Line count for "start": report how many lines in this material hold that string, with the number alone as the answer.

• • • • •

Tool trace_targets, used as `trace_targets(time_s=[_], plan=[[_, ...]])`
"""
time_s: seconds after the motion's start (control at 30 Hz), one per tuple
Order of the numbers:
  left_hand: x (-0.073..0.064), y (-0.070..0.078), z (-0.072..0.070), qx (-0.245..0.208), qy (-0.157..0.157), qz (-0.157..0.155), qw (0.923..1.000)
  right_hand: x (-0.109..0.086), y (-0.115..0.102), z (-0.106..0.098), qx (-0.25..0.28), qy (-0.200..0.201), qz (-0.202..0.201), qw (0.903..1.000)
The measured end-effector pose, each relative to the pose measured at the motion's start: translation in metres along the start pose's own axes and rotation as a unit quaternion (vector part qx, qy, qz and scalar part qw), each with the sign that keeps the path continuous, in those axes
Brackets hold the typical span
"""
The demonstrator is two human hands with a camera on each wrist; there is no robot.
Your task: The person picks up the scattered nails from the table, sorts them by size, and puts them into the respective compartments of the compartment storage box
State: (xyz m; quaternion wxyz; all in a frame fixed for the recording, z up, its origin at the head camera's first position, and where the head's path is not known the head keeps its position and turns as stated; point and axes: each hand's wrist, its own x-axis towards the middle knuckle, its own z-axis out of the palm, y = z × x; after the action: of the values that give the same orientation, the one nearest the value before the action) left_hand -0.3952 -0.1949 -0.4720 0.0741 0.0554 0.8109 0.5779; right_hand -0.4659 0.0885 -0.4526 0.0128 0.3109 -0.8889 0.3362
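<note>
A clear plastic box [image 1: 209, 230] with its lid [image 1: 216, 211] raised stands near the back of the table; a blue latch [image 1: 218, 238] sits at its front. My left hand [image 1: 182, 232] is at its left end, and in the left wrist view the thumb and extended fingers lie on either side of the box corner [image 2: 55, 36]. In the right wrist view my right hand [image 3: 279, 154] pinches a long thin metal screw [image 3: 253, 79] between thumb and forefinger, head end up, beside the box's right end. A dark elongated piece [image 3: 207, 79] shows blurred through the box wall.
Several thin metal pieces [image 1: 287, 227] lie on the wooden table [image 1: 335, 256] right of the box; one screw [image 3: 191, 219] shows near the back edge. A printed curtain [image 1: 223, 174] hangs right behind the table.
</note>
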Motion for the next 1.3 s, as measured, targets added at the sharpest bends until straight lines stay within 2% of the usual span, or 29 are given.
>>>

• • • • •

Final answer:
2